O PL 268/2007 só não foi aprovado pela CCJ na sessão de 16 de outubro, exatamente o Dia Mundial da Alimentação, graças à pressão de alguns integrantes da comissão, como os deputados Alessandro Molon (PT-RJ) e Chico Alencar (Psol-RJ), que registraram voto em separado e acabaram provocando o adiamento da decisão. Por enquanto, a proposta elaborada por Sciarra – uma adaptação de um projeto inicialmente apresentado à Câmara pela hoje senadora Kátia Abreu (PMDB-TO), ex-presidenta da Confederação Nacional de Agricultura (CNA) – ainda não voltou à pauta da CCJ. Mas sua aprovação e posterior encaminhamento à votação em plenário são muito prováveis, dada a grande presença na comissão de deputados que integram a Frente Parlamentar da Agricultura.

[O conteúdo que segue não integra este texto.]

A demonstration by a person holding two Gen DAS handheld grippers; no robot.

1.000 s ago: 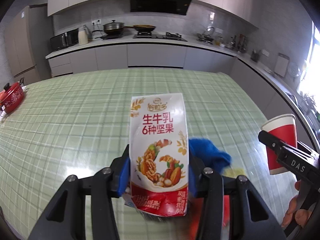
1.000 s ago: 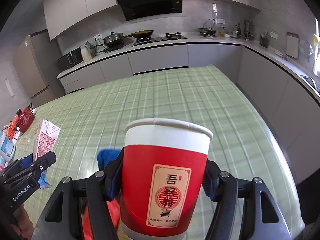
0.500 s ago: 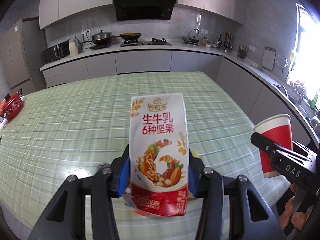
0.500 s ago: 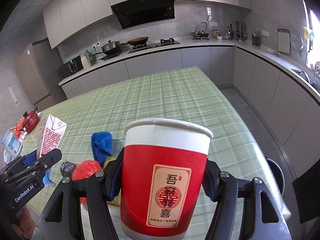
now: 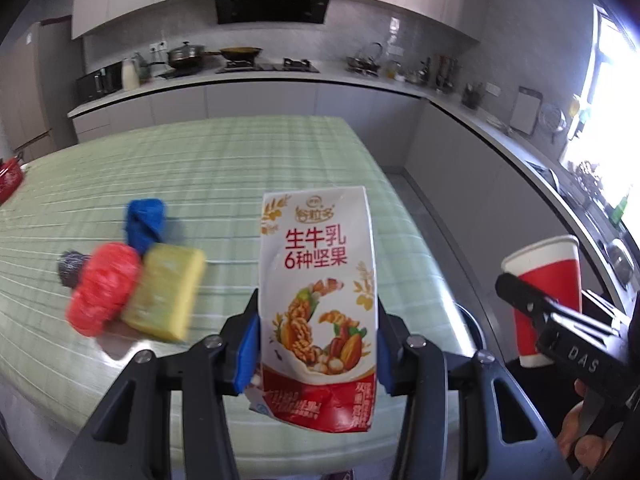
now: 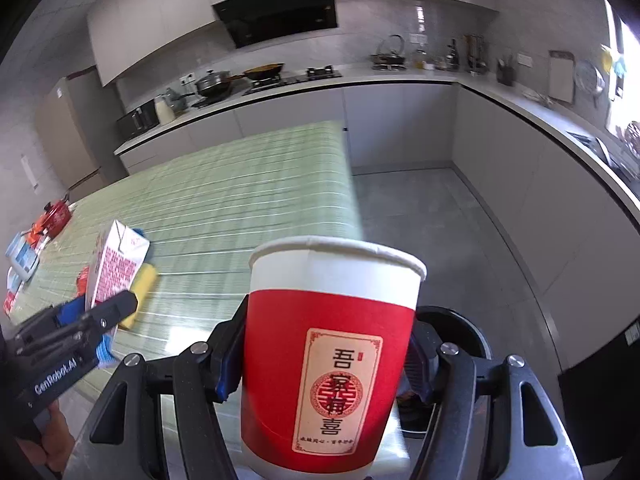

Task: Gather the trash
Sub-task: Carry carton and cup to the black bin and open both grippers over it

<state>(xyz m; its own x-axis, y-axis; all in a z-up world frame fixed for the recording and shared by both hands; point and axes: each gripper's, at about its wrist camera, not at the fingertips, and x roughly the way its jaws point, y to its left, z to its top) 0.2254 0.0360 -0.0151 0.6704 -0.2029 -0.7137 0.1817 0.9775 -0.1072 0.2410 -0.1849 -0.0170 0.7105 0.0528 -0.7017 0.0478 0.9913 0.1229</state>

No governo, a posição da maioria é pela não aprovação do PL que libera a tecnologia terminator no país. No Ministério da Agricultura, Pecuária e Abastecimento (Mapa), mais alinhado aos interesses do agronegócio, existe uma discreta simpatia pela proposta de Sciarra, mas representantes dos ministérios do Meio Ambiente (MMA) e do Desenvolvimento Agrário (MDA) têm trabalhado junto a parlamentares da base governista para tentar barrar sua aprovação. Na última tentativa de votação na CCJ, o ministro do Desenvolvimento Agrário, Pepe Vargas, chegou a telefonar a parlamentares para lembrar que a aprovação do PL 268/2007 implicaria grande embaraço internacional para o Brasil.
Impedir a aprovação do PL 268/2007 é prioridade para as organizações que integram os movimentos de resistência aos transgênicos no país: “Esse PL, que visa à liberação das sementes terminator, é uma ameaça à segurança alimentar e à biodiversidade brasileiras. A eventual produção e comercialização dessas sementes transgênicas teria um impacto imenso no incremento da pobreza no campo, pois obrigaria os agricultores e agricultoras a comprarem novas sementes a cada safra”, diz Marcelo Montenegro, assessor de Campanhas da ActionAid Brasil, organização que lidera uma campanha pública contra a aprovação do PL 268/2007.

Modelo de desenvolvimento
Já o Projeto de Lei 6.432/2013, apresentado pelo deputado Ivan Valente, tem o objetivo de “proibir em todo o território brasileiro a venda de sementes, o cultivo de plantas alimentícias transgênicas com tolerância a herbicidas e a importação de produtos alimentícios in natura ou industrializados obtidos dessas plantas”. Apresentado à Mesa Diretora da Câmara, o PL foi encaminhado em 15 de outubro à Comissão de Agricultura, Pecuária, Abastecimento e Desenvolvimento Rural (CAPADR), onde aguarda para ser apreciado.

O texto do PL elaborado por Valente cita o caso da tecnologia transgênica RoundUp Ready, desenvolvida pela empresa transnacional de origem estadunidense Monsanto para criar plantas resistentes ao herbicida glifosato: “Um exemplo claro de risco à saúde do consumidor pode ser dado pelo uso do herbicida RoundUp. Em se tratando do plantio de soja convencional, o nível permitido de resíduo deste herbicida no grão da soja é de 0,2 ppm ou 2 mg/kg de grão. No caso da soja transgênica tolerante ao herbicida RoundUp, esse nível de resíduo permitido no grão sobe para um patamar muito elevado, de 10 ppm ou 10 mg/kg de grão. Ou seja, a soja tolerante a herbicida pode ter 50 vezes mais herbicida que a soja não tolerante a esse herbicida, que já foi indicado por estudos científicos como um produto nocivo à saúde humana, mesmo em doses mínimas”.

Marcelo Montenegro, da ActionAid, afirma que o PL 6.432/2013 deve servir para estimular o debate sobre que modelo de desenvolvimento o país quer: “Consideramos positivo que o governo fortaleça políticas e planos que deem mais independência e
à agricultura familiar e camponesa, que é responsável por mais de 70% dos alimentos que consumimos no Brasil. Iniciativas como o Plano Nacional de Agroecologia e Produção Orgânica (Planapo), lançado recentemente, são exemplos de como aliar formas sustentáveis de produção, estimulando a transição dos modelos convencionais para aqueles sustentáveis”, diz.